If people want to misconstrue what I say and get offended in the process, then I can't really help that.  I'm not saying somebody "just needs to work harder".  I'm saying somebody needs to show some fucking RESOLVE, stick with the goddamn project when they say they are going to, and not flake out and go MIA, then come back later and start 28 other projects lol.  And it has become clear, long ago, that the only person that's going do that is ME

Trust me... any future projects I might start, I will make it a point to NOT ask for help from ANYBODY here for ANYTHING.  Why?  Because, from my experience, no... you CAN'T rely on help from others.  Not in this scene, anyway.  ;)

spenoza

I can understand how your own experiences have lead you to feel that way. But I'm glad SamIam and Elmer don't share that attitude, because their partnership is very close to giving us translated Xanadu I and II. They have found a great working relationship, which is awesome. Sounds like Rover and Sarumaru have found that as well. I hope you get your Xymati, because it looks like it might be awesome. But you're basically throwing shade on the entire community, despite evidence that the community isn't fundamentally broken. You've had some bad experiences, but others have not.

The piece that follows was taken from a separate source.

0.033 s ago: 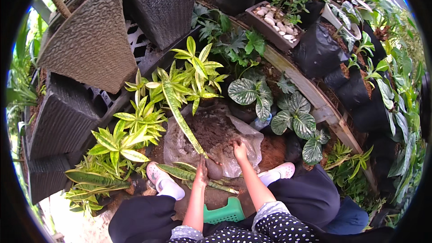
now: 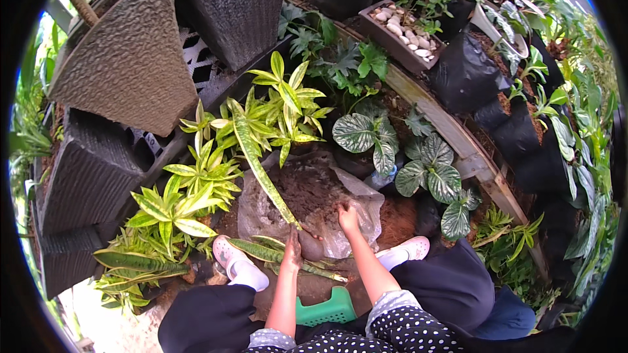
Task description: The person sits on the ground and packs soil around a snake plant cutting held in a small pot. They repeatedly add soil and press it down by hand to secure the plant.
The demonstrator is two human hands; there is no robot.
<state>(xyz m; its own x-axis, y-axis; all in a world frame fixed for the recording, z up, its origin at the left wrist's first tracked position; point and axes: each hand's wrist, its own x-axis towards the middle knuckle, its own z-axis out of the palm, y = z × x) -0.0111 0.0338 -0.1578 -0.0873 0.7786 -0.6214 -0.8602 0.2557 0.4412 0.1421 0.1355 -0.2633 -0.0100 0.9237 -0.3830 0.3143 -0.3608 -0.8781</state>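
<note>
Soil fills an open clear plastic bag on the ground between the person's feet. The right hand rests fingers-down in it, grasping nothing visible. The left hand is closed around the base of a long mottled leaf. Nothing has shifted from the earlier frame. Fingertips are too small to make out; a green stool is half hidden.

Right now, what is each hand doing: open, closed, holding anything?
Left hand: closed around the base of the long mottled leaf.
Right hand: fingers down in the soil on the clear plastic bag; its grip cannot be told.
</note>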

(And yes, you absolutely CAN help how people construe your words. What you meant to say is that you don't CARE how people misconstrue your words.)

FraGMarE

Quote from: guest on 04/19/2017, 10:56 AMI can understand how your own experiences have lead you to feel that way. But I'm glad SamIam and Elmer don't share that attitude, because their partnership is very close to giving us translated Xanadu I and II. They have found a great working relationship, which is awesome. Sounds like Rover and Sarumaru have found that as well. I hope you get your Xymati, because it looks like it might be awesome. But you're basically throwing shade on the entire community, despite evidence that the community isn't fundamentally broken. You've had some bad experiences, but others have not.

(And yes, you absolutely CAN help how people construe your words. What you meant to say is that you don't CARE how people misconstrue your words.)
Yay, good for them.  *thumbs up*   And you're right, I definitely don't care.